We have developed a mapping strategy and a suite of software scripts to update the chromosomal positions of oligomer sequences used for SNP genotyping on high density arrays. We describe the mapping procedure in detail so that scientists with moderate bioinformatics skills can reproduce it. We furthermore present a case study in which we re-mapped 54,001 oligomer sequences from Ilumina's BovineSNP50 beadchip to the bovine genome sequence. We found in 992 cases substantial discrepancies between the manufacturer's annotations and our results. The software scripts in the Perl and R programming languages are provided as supplements.
The positions of oligomer sequences in the genome are volatile even within one build of the genome. To facilitate the analysis of data from a GWAS or from an expression study, especially with species whose genome assembly is still unstable, it is recommended to update the oligomer positions before data analysis.

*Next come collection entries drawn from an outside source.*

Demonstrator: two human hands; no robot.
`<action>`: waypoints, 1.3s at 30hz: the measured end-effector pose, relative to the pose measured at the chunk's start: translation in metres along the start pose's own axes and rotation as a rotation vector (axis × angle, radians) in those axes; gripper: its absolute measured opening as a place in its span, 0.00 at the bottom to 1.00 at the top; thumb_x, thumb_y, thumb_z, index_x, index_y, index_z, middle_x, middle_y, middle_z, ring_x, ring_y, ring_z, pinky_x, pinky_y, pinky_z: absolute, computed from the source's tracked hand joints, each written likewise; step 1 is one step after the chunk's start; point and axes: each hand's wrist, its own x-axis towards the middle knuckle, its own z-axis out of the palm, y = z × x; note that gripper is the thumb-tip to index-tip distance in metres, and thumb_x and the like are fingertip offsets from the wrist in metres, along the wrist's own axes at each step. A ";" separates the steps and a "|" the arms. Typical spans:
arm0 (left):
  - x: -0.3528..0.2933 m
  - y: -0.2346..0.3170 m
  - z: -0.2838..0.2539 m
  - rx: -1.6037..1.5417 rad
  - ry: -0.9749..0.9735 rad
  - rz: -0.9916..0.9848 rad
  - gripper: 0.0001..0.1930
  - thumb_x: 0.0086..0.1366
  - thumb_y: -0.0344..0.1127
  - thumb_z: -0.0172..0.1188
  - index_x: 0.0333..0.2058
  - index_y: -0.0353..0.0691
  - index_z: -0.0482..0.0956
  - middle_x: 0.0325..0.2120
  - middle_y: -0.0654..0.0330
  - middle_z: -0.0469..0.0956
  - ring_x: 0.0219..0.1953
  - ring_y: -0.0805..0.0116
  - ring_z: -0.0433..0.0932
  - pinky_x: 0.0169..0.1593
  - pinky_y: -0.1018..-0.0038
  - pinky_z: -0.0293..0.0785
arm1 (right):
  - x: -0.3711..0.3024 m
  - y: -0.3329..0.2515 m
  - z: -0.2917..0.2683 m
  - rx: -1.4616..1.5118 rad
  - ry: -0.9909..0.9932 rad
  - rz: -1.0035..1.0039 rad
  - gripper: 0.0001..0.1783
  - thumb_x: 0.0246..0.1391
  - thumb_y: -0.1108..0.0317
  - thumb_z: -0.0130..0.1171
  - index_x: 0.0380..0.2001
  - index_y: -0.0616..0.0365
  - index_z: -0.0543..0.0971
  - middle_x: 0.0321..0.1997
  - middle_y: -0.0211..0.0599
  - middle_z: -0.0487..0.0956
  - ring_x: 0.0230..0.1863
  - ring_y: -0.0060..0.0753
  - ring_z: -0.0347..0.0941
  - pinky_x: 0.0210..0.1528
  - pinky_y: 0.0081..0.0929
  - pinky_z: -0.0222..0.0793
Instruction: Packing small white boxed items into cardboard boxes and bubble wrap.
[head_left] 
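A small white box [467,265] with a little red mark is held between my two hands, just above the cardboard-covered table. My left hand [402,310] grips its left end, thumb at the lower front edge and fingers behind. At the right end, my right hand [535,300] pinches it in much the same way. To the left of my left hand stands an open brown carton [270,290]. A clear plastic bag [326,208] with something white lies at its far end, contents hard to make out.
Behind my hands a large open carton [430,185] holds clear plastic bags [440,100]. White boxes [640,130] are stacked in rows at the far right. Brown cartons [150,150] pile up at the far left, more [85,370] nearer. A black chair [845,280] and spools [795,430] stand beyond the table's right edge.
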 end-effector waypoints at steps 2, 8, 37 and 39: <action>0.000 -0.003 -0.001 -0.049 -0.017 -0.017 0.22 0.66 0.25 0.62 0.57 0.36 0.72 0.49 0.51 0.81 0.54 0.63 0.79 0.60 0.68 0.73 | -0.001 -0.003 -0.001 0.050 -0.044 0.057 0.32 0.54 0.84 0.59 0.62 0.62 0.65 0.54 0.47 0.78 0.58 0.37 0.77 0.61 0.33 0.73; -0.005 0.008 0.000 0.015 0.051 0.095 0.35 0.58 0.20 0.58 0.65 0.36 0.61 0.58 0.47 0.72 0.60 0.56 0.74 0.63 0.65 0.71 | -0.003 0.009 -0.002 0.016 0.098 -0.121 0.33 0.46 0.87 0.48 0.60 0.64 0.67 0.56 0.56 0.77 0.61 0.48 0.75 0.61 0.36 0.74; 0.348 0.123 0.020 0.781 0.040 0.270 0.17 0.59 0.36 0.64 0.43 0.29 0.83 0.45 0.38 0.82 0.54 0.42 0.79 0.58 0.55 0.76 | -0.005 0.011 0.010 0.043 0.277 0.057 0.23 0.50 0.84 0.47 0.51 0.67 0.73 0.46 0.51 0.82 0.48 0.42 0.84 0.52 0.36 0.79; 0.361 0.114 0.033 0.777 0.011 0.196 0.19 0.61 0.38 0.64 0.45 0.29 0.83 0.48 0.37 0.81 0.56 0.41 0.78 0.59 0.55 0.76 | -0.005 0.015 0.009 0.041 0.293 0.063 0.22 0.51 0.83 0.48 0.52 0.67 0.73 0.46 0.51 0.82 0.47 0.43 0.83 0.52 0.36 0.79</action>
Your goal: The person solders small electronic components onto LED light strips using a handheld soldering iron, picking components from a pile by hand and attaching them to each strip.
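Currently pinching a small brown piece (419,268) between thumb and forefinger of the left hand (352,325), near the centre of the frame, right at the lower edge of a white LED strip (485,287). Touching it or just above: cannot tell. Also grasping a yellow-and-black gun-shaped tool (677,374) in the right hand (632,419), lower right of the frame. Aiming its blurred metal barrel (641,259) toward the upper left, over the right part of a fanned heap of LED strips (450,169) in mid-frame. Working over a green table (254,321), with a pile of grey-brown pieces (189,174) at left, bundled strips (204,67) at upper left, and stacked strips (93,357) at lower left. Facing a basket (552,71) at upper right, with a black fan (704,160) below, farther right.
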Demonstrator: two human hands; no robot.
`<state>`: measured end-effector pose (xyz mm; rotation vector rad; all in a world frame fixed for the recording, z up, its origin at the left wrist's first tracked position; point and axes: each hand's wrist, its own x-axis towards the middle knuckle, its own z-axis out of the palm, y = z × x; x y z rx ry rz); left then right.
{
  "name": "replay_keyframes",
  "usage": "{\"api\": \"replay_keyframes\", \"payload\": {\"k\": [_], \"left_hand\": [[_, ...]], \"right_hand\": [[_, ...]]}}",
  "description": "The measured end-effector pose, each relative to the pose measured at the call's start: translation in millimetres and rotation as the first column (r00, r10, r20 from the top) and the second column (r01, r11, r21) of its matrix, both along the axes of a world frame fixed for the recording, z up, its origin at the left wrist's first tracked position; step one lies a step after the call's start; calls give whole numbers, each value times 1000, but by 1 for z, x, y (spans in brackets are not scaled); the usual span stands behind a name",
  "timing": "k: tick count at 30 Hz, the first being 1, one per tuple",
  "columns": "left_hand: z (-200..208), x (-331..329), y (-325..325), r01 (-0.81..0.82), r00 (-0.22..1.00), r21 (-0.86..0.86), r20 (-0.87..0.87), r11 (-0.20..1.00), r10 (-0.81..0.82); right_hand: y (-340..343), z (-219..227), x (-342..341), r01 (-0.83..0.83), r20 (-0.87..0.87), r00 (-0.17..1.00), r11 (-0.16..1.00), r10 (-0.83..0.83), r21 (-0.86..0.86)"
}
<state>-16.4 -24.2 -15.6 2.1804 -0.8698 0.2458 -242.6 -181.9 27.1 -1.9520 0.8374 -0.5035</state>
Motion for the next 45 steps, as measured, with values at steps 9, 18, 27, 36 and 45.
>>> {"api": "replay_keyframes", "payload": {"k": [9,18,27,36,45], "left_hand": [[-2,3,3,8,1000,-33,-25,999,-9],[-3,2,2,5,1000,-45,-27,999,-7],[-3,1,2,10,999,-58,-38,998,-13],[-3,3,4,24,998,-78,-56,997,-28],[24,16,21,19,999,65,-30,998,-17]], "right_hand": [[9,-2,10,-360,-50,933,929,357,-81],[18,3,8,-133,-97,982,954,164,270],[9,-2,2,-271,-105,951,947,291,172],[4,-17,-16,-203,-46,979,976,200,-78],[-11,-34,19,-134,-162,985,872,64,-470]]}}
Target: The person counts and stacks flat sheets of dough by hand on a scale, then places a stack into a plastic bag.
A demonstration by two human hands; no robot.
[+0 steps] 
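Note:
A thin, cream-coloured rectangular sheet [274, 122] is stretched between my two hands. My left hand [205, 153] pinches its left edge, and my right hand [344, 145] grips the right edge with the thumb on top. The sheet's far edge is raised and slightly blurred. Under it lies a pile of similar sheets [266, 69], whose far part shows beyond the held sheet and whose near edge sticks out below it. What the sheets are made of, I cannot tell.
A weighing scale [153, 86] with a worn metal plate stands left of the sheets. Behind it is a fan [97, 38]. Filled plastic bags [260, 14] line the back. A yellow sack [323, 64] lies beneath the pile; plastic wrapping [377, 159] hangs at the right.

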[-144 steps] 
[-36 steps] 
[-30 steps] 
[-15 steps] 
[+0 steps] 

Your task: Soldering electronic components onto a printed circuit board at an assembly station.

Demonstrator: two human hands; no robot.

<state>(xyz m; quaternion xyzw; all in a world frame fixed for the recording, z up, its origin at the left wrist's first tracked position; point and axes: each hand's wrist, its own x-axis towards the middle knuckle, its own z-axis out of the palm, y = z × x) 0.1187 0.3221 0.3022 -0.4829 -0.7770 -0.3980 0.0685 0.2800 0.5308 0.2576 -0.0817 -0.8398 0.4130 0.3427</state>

高密度基因分型芯片已成为人类遗传学中一种有价值的研究工具。目前,已有超过 300 项全基因组关联研究发表,报告了约 1000 个与表型相关的单核苷酸多态性(SNP)。在动物科学中,高密度基因分型芯片也被用于分析遗传变异。为了充分利用这项技术的潜力,芯片上的单核苷酸多态性(SNP)应该得到很好的描述,其染色体位置应该精确知晓。然而,如果基因组序列仍在发生变化,这是一项挑战。
我们开发了一种映射策略和一套软件脚本来更新用于高密度芯片 SNP 基因分型的寡核苷酸序列的染色体位置。我们详细描述了映射过程,以便具有中等生物信息学技能的科学家可以复制它。我们还介绍了一个案例研究,其中我们重新映射了 54001 个来自伊利诺伊州的寡核苷酸序列牛 SNP50 珠芯片到牛基因组序列。我们发现,在 992 个案例中,制造商的注释与我们的结果之间存在实质性差异。Perl 和 R 编程语言中的软件脚本作为补充提供。
即使在一个基因组构建中,寡核苷酸序列在基因组中的位置也是不稳定的。为了促进全基因组关联研究或表达研究数据的分析,特别是对于基因组组装仍不稳定的物种,建议在数据分析之前更新寡核苷酸位置。